While there is plentiful evidence here of low-level bureaucracy, there is little indication of the Stalinist state apparatus regulating society, perhaps an indication of self-censorship by the author.  Nor is there any indication of the significant murder rate and that some individuals were driven to cannibalism, though it is possible that other sections of the work from which Blockade Diary is extracted cover the latter stages of the siege and deal with such matters.  Reading this, one suspects that the national memory of the city’s ordeal has had some ragged edges smoothed off.  It all feels bloodless, and perhaps the victims of that terrible time would have been better served by passion, a scream of rage at the injustice.  There are three dates of composition: 1942, 1962 and 1983, and a distance of forty years can do a lot to edit rawness.  The resulting ‘documentary fiction’ is more literature than reportage.  Kushner attempts to head off the charge that Ginzburg has drained emotion from her account by declaiming:

‘Should we not reproach the author as heartless for being so coldly analytical?  Try if you dare, if you do not shrink from comparing the comfortable situation of the reader of these records, biscuit or chocolate in hand, perhaps, with the icy chill of the blockade and the hunger spasms, which tormented the author of these memoirs in the course of her selfless analytical labour.’
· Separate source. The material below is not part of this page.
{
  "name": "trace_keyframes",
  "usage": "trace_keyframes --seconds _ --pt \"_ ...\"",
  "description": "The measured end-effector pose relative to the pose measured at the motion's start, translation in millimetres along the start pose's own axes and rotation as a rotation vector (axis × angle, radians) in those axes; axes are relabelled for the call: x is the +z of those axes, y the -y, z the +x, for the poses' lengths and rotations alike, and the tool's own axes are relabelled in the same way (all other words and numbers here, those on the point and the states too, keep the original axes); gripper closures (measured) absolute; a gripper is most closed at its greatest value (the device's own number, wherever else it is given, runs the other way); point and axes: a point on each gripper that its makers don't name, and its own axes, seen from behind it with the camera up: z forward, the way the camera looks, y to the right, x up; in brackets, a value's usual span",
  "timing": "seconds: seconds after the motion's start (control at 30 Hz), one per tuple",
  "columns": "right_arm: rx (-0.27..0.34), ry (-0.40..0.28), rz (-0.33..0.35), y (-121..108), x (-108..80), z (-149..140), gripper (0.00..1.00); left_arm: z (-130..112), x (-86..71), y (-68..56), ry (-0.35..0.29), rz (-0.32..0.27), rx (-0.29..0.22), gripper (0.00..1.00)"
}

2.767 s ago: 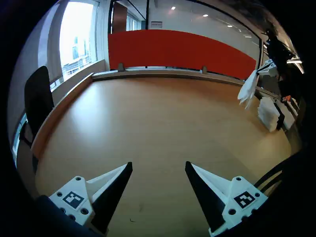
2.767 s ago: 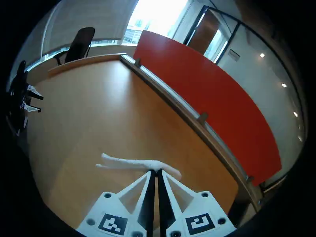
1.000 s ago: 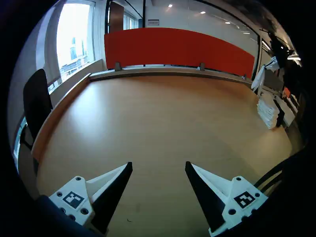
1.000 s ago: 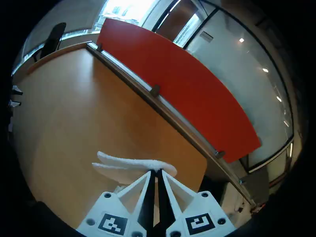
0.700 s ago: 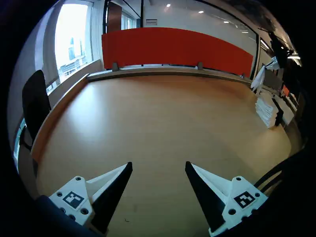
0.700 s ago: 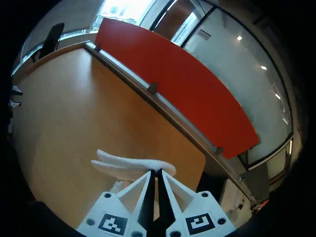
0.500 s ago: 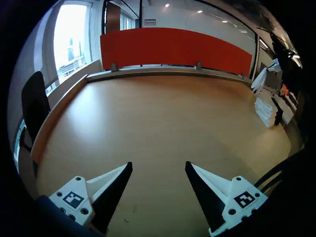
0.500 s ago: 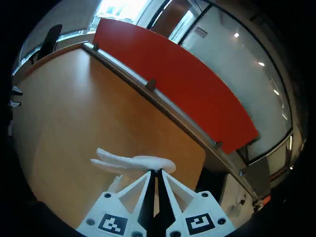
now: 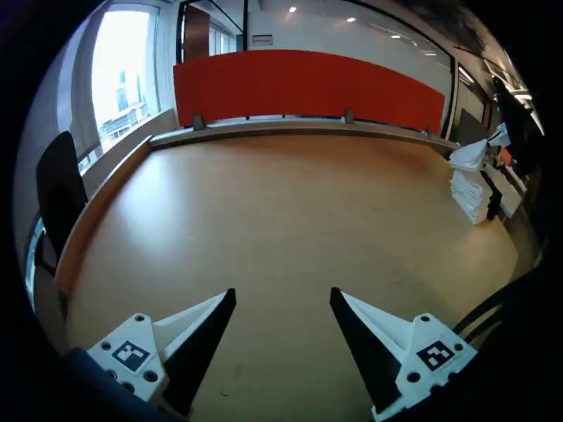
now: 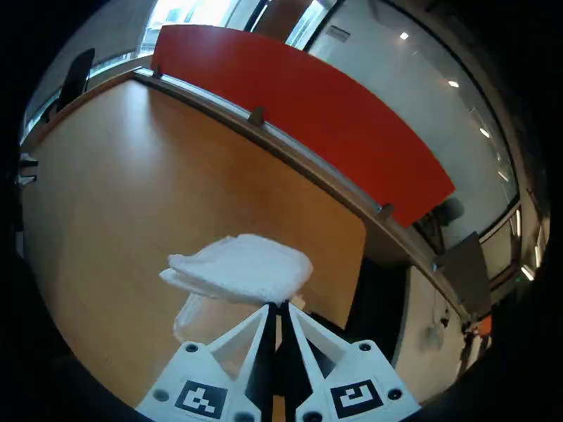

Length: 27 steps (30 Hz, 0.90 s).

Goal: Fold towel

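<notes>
My right gripper (image 10: 280, 309) is shut on a folded white towel (image 10: 243, 271), which lies nearly flat and hangs out past the fingertips. Just under it sits a stack of white towels (image 10: 197, 318) near the table's right end. In the left gripper view the same held towel (image 9: 470, 155) hovers close above that stack (image 9: 470, 197) at the far right, with the dark hand and gripper behind it. My left gripper (image 9: 281, 295) is open and holds nothing, low over the bare wooden table (image 9: 281, 204).
A red partition (image 9: 310, 88) runs along the table's far edge on a grey rail. A black chair (image 9: 56, 186) stands at the left side by the window. Beyond the table's right end the floor drops away (image 10: 394, 330).
The right gripper has tilted and lowered the towel over the stack; the towel now shows its broad face instead of its edge. The left gripper has hardly moved.
</notes>
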Motion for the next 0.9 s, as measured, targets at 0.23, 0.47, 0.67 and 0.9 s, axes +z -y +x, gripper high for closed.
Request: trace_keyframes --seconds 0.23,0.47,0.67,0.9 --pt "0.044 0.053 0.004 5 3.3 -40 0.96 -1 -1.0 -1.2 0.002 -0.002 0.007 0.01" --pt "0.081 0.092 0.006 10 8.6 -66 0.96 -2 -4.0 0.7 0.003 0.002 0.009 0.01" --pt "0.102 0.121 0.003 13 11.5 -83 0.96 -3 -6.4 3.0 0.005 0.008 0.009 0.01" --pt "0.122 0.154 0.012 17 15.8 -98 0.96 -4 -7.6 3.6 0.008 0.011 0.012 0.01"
Who would be so callous as to take her to task from the peaceful comfort of one’s cosy armchair while munching a biscuit?  How can one criticise Ginzburg’s approach if one hasn’t lived through the privations she describes?  The answer to that is: easily, I would have thought, and it is a cheap way to disarm reasonable criticism to suggest that her dreadful experiences insulate her.  Analytical labour need not preclude more visceral moments in presenting a rounded portrait of the hell of Leningrad.  By employing generalised characters Ginzburg suggests that she is offering something with claims to universality, whereas there is no way that her approach can ever really capture a sense of the horror of being there, because it reduces points of identification for the reader.

The book’s most poignant moment is a letter included in one of the ‘Blockade Diary Addenda’, further extracts from Ginzburg’s notes which pad out this slim volume.  Written in June 1941 by 18-year-old Oleg to an unnamed woman just before he goes to the front, he tells her ‘I am going to have the opportunity of plunging into the vortex of life’.  Unsurprisingly Ginzburg tells us that Oleg was killed shortly afterwards.  That letter, full of hope, with its talk of Beethoven, Lermontov and Pushkin, says much in a few brief lines of the futility of war, and is all the more powerful for being inscribed with the name of an individual instead of the initial of one of Ginzburg’s ‘conventional composites’, as she so inappropriately terms them.